## EXERCISE DIRECTIONS
Retype the data that follows exactly. No pictures belong in the copy.

======== SUPPLIED INFORMATION

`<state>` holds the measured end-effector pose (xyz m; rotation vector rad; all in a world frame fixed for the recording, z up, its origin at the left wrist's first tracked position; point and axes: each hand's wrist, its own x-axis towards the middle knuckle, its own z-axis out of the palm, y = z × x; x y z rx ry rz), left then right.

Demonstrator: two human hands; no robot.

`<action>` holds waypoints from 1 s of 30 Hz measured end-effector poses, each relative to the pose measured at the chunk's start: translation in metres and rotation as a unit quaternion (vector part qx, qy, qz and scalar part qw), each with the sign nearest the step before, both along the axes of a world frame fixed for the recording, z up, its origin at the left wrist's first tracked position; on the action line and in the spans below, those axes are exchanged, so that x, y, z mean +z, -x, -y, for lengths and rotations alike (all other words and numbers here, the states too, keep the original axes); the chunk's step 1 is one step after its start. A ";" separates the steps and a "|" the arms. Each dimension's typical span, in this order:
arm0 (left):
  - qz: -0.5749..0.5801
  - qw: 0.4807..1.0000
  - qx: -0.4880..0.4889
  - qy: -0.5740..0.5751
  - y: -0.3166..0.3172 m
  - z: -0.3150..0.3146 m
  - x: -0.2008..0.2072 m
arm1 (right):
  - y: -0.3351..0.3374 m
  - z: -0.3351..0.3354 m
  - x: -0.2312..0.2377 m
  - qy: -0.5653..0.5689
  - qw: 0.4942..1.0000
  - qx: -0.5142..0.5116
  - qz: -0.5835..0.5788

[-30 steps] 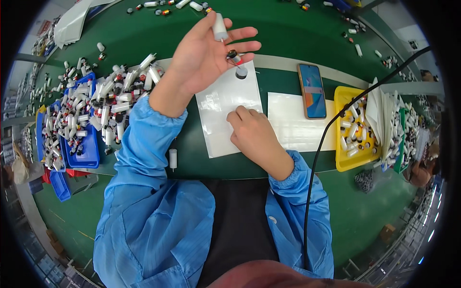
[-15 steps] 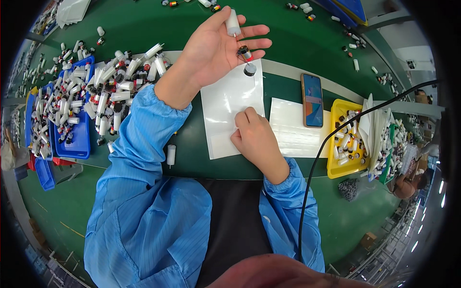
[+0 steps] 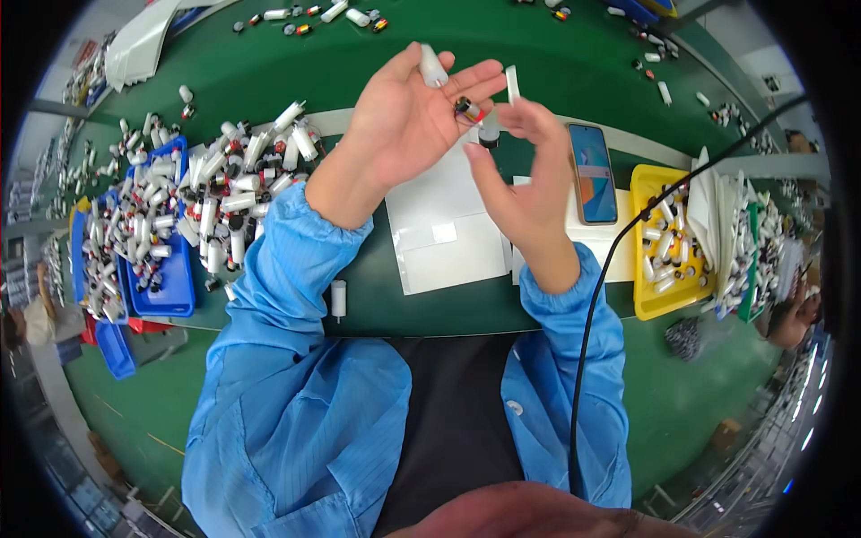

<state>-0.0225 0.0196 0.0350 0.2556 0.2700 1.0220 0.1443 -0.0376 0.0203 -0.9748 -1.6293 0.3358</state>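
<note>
Nearest, at six o'clock: blue sleeves point(image 3: 296, 403) and a dark apron point(image 3: 448, 421), with a black cable point(image 3: 587, 359) running up the right side toward one o'clock.

Just beyond, on the green table point(image 3: 269, 63): a lone white vial point(image 3: 338, 299) lying at about seven o'clock of the hands, white sheets point(image 3: 448, 233) spread under the forearms.

At nine o'clock: blue bins point(image 3: 170, 278) heaped with white vials point(image 3: 224, 179), more spilling onto the table toward ten.

At three o'clock: a phone point(image 3: 594, 173) lying flat, screen up; past it a yellow tray point(image 3: 659, 242) of small vials, then stacked white strips point(image 3: 731, 233).

Centre, raised above the sheets: right hand point(image 3: 529, 188) partly curled, thumb and fingers pinching a small dark-ended part point(image 3: 489, 134), a thin white strip point(image 3: 512, 85) standing up between the fingertips. Left hand point(image 3: 408, 121) at eleven o'clock of it, palm up and mostly open, a white tube point(image 3: 432, 65) held upright between the fingers, a small red-and-dark piece point(image 3: 468, 109) lying on the fingertips. Fingertips of both hands nearly touching.

Farthest, at twelve o'clock: scattered small vials point(image 3: 314, 13) along the table's far edge, a folded white sheet point(image 3: 148, 40) at eleven.
</note>
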 end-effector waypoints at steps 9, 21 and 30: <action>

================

## EXERCISE OUTPUT
`<state>` holds the measured end-effector pose (xyz m; rotation vector rad; all in a world frame fixed for the recording, z up, its origin at the left wrist's first tracked position; point and axes: each hand's wrist, its own x-axis towards the middle knuckle, its own z-axis out of the palm, y = z × x; x y z rx ry rz), left then right.

Demonstrator: two human hands; no robot.

`<action>` holds waypoints from 1 s of 30 Hz measured end-effector poses, each relative to the pose measured at the chunk's start: translation in metres and rotation as a unit quaternion (vector part qx, qy, qz and scalar part qw), each with the sign nearest the step before, both along the axes of a world frame fixed for the recording, z up, its origin at the left wrist's first tracked position; on the action line and in the spans below, those axes are exchanged, so that x, y, z mean +z, -x, -y, for lengths and rotations alike (all other words and numbers here, the states too, keep the original axes); the chunk's step 1 is one step after its start. A ";" separates the steps and a "|" the arms. Each dimension's typical span, in this order:
arm0 (left):
  - qz: -0.5749..0.5801
  - qw: 0.4807..1.0000
  - qx: -0.4880..0.4889
  - qy: -0.5740..0.5751
  - y: -0.3166..0.3172 m
  - z: -0.3150..0.3146 m
  - x: -0.2008..0.2072 m
arm1 (right):
  - y: -0.3351..0.3374 m
  - z: -0.3351..0.3354 m
  - x: -0.2312..0.2377 m
  - qy: -0.5653..0.5689
  - qw: 0.4942..1.0000
  - qx: -0.5142..0.5116
  - qz: -0.5835..0.5788

[-30 steps] 
[-15 steps] 
[+0 steps] 

<state>-0.0225 0.0196 0.0350 0.2556 0.2700 1.0220 0.1443 -0.0376 0.0203 -0.9748 -1.6293 0.3358</state>
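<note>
Nearest, at six o'clock: blue sleeves point(image 3: 296, 403) and a dark apron point(image 3: 448, 421), with a black cable point(image 3: 587, 359) running up the right side toward one o'clock.

Just beyond, on the green table point(image 3: 269, 63): a lone white vial point(image 3: 338, 299) lying at about seven o'clock of the hands, white sheets point(image 3: 448, 233) spread under the forearms.

At nine o'clock: blue bins point(image 3: 170, 278) heaped with white vials point(image 3: 224, 179), more spilling onto the table toward ten.

At three o'clock: a phone point(image 3: 594, 173) lying flat, screen up; past it a yellow tray point(image 3: 659, 242) of small vials, then stacked white strips point(image 3: 731, 233).

Centre, raised above the sheets: right hand point(image 3: 529, 188) partly curled, thumb and fingers pinching a small dark-ended part point(image 3: 489, 134), a thin white strip point(image 3: 512, 85) standing up between the fingertips. Left hand point(image 3: 408, 121) at eleven o'clock of it, palm up and mostly open, a white tube point(image 3: 432, 65) held upright between the fingers, a small red-and-dark piece point(image 3: 468, 109) lying on the fingertips. Fingertips of both hands nearly touching.

Farthest, at twelve o'clock: scattered small vials point(image 3: 314, 13) along the table's far edge, a folded white sheet point(image 3: 148, 40) at eleven.
</note>
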 end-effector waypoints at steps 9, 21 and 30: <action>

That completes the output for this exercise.